▶ ABOUT THIS EXERCISE:
Find the line below that contains "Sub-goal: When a". Transcribe it and every line after it exactly, adding nothing.

▶ DATA:
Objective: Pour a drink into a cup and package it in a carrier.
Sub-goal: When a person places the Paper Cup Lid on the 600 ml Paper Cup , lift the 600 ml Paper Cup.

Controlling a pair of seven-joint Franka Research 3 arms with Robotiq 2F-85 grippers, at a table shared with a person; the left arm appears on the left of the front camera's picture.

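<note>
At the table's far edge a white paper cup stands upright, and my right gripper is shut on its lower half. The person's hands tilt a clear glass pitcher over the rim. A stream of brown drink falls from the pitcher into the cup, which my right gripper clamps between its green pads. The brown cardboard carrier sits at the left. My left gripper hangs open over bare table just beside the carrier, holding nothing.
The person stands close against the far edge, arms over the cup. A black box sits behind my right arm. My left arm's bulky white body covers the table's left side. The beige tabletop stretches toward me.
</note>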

▶ RESPONSE TO THIS EXERCISE:
Sub-goal: When a person places the Paper Cup Lid on the 600 ml Paper Cup , lift the 600 ml Paper Cup.

Controlling a pair of seven-joint Franka Research 3 arms with Robotiq 2F-85 grippers, at a table shared with a person; the left arm appears on the left of the front camera's picture.

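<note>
At the table's far edge a white paper cup stands upright, and my right gripper is shut on its lower half. The person's hands tilt a clear glass pitcher over the rim. A stream of brown drink falls from the pitcher into the cup, which my right gripper clamps between its green pads. The brown cardboard carrier sits at the left. My left gripper hangs open over bare table just beside the carrier, holding nothing.
The person stands close against the far edge, arms over the cup. A black box sits behind my right arm. My left arm's bulky white body covers the table's left side. The beige tabletop stretches toward me.
</note>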

This exercise requires no additional output.